YOUR ASSIGNMENT:
Copy, exactly and without additions, every line in the records below from the one holding "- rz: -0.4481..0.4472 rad" through the one holding "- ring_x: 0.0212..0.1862", both ends included.

(Stored data entries)
Start of Block
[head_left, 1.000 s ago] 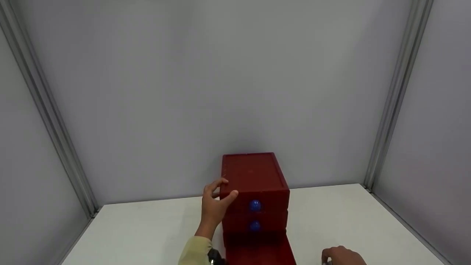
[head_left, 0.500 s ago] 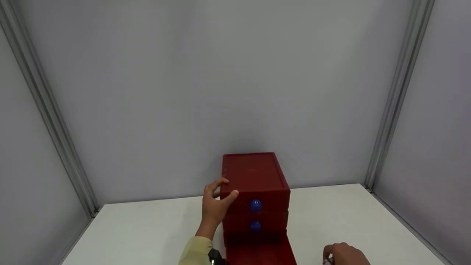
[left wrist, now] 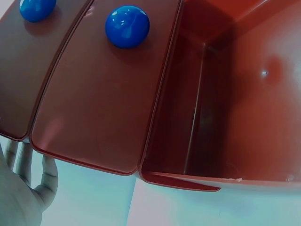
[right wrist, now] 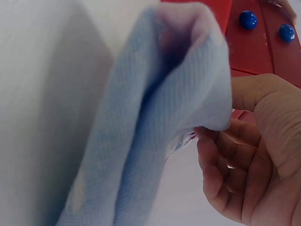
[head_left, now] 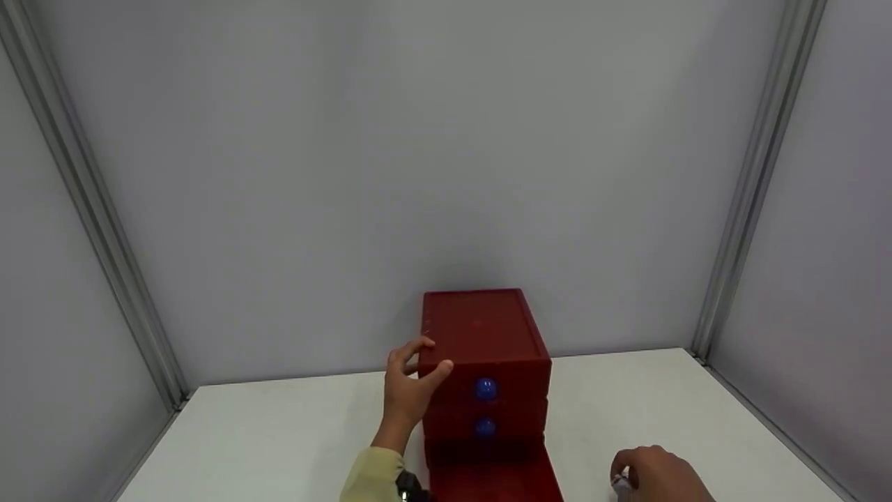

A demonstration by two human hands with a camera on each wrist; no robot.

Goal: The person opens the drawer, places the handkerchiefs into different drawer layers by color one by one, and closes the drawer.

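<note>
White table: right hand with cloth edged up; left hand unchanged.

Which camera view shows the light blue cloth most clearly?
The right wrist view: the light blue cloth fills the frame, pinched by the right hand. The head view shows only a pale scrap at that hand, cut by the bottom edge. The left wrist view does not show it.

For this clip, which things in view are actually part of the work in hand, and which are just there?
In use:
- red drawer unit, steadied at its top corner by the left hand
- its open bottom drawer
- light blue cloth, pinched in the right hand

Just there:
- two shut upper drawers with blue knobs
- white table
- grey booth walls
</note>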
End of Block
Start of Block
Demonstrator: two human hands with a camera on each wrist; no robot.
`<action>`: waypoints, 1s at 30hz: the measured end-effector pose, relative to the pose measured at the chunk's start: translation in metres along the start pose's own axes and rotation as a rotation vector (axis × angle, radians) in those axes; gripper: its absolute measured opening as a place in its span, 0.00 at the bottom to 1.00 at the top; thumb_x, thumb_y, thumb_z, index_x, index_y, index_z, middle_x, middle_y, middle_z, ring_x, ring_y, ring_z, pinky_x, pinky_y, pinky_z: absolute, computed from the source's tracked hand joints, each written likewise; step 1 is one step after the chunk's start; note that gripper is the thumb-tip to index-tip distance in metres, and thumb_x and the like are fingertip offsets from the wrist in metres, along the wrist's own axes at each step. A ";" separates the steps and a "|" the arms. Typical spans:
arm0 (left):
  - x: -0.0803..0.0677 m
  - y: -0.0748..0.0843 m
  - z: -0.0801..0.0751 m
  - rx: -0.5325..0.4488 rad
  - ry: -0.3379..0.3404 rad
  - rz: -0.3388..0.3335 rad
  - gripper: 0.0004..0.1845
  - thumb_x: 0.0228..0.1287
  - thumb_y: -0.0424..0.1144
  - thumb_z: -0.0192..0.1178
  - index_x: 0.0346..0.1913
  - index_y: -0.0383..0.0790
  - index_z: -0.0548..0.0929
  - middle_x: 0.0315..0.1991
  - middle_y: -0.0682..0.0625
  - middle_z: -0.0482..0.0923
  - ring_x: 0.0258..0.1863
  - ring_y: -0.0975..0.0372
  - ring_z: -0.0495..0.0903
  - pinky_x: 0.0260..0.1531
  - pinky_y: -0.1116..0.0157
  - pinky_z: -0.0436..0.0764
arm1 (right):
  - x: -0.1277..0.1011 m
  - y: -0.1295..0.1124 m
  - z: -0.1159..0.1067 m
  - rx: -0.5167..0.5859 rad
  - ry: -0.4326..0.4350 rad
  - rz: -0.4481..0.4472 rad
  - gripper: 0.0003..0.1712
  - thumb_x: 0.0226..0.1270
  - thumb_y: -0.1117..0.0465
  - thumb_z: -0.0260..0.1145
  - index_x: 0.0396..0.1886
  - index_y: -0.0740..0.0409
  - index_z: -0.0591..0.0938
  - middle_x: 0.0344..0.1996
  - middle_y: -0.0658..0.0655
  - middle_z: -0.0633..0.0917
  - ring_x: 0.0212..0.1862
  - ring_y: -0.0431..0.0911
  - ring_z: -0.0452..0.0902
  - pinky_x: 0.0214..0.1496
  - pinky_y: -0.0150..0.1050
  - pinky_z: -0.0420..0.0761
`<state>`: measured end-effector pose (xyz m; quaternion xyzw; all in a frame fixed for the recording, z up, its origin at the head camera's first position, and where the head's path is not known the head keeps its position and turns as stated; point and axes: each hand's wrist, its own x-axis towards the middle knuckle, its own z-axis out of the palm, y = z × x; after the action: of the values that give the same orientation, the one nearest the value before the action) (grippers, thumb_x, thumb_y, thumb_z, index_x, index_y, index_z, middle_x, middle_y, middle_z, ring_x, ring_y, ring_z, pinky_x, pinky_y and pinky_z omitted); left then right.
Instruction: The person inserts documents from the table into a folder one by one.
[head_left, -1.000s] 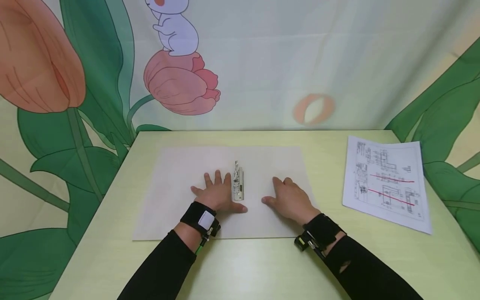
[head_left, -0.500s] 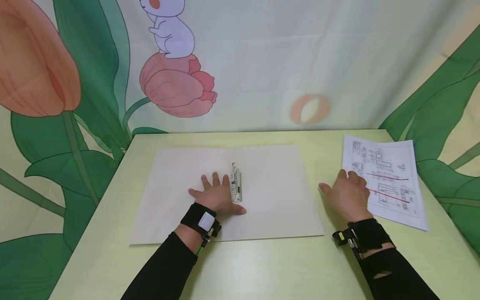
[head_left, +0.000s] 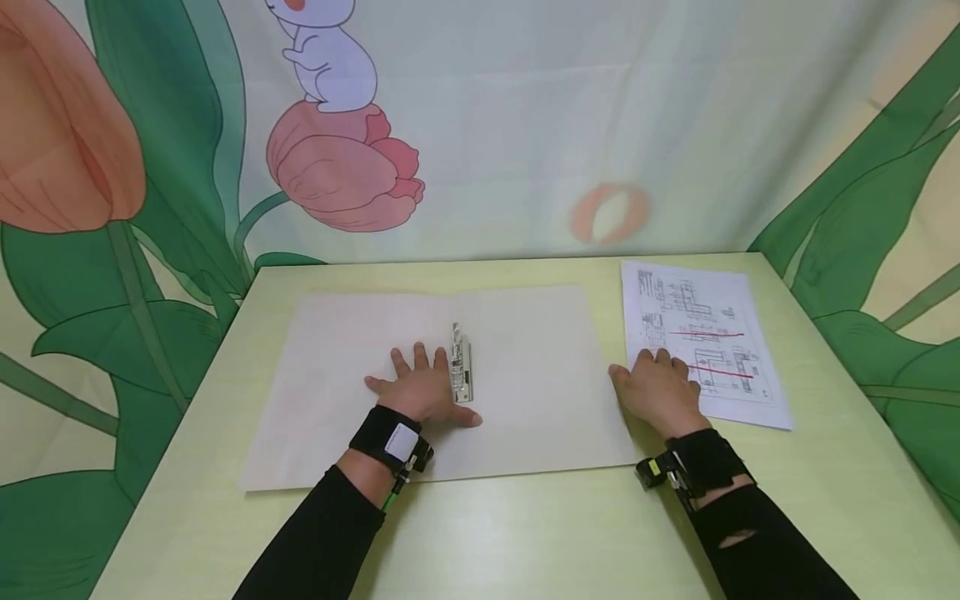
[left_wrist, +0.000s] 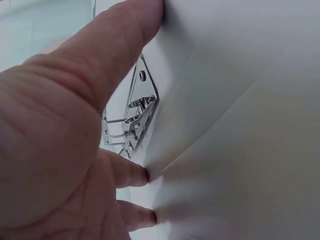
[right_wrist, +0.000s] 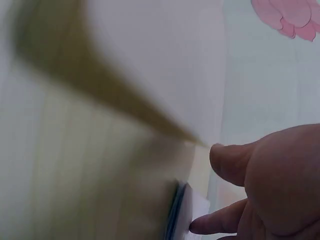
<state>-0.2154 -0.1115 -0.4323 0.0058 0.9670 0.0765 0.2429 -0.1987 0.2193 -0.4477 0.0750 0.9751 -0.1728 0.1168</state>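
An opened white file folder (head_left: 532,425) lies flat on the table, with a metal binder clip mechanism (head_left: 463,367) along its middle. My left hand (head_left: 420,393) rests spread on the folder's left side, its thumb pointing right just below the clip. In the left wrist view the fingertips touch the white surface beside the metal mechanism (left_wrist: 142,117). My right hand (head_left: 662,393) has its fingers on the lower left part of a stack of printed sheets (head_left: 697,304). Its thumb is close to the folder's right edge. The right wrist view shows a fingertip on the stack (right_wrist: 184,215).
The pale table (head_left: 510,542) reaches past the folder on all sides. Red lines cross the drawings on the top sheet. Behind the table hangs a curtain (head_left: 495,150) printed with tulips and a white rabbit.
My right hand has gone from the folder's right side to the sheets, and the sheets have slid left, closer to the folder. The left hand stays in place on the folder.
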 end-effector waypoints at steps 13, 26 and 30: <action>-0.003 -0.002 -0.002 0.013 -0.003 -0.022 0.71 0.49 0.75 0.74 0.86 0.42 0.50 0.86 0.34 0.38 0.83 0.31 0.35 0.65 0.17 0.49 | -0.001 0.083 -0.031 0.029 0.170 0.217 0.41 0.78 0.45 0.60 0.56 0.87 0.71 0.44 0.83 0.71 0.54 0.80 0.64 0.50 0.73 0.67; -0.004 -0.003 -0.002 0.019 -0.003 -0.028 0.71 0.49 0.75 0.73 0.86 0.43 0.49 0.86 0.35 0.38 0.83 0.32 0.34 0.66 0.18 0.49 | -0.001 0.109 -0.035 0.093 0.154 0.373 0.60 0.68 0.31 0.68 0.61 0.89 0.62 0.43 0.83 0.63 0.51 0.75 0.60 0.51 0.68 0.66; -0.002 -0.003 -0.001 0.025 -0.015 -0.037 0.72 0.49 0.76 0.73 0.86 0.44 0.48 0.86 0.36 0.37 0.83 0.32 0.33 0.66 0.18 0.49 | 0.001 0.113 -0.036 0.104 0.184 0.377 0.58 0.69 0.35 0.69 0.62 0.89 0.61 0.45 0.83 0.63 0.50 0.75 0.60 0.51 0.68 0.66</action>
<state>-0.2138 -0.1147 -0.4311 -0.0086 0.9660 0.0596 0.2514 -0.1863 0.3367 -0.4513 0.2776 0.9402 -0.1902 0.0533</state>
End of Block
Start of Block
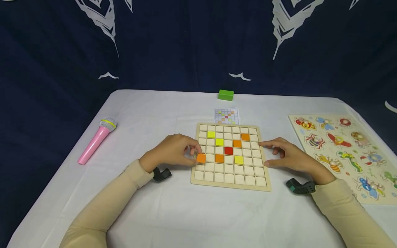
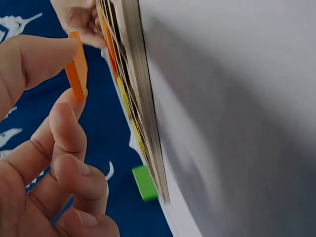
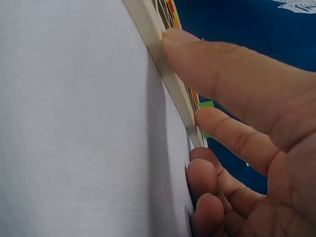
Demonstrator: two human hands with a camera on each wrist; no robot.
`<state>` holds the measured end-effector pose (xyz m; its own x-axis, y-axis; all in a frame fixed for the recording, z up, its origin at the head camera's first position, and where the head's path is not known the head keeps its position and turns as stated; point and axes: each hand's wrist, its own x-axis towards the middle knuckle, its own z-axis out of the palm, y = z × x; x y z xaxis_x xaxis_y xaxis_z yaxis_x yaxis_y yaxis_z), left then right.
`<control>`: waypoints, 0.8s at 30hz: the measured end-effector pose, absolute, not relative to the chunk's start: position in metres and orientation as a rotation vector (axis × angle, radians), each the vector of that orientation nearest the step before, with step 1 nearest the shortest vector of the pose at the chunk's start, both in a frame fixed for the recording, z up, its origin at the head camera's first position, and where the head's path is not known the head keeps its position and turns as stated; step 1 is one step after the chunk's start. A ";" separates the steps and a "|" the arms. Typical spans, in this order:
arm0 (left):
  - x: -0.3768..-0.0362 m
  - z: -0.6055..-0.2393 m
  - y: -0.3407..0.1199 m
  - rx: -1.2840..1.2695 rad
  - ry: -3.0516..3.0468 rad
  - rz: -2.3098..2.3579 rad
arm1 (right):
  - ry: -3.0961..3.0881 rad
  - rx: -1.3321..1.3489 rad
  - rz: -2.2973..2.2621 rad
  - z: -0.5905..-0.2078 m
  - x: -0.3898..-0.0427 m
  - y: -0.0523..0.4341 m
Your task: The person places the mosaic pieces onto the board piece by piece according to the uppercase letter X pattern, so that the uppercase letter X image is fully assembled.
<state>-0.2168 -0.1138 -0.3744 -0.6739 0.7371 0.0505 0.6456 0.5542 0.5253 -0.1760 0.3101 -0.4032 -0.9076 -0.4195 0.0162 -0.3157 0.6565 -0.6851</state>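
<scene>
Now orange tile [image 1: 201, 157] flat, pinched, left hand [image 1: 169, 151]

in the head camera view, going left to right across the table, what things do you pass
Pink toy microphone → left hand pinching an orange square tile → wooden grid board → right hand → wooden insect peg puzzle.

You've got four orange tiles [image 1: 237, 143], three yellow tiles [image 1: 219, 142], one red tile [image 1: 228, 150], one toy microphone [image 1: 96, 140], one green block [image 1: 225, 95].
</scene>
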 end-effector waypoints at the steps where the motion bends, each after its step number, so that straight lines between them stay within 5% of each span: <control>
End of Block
EXPECTED ANSWER:
  - rz: -0.4481..0.4472 rad
  - gripper: 0.0003..0.1712
  - thumb_x: 0.0226..0.1270
  - thumb_y: -0.1117..0.0465
  - thumb_z: -0.0260..0.1145
  - index_x: 0.0396..0.1886
  - index_y: -0.0740..0.0409
  - index_z: -0.0591..0.0938
  - middle_x: 0.0344..0.1996
  - middle_y: -0.0658..0.0655
  - middle_z: -0.0633..0.0917
  - ring_x: 0.0212..0.1862

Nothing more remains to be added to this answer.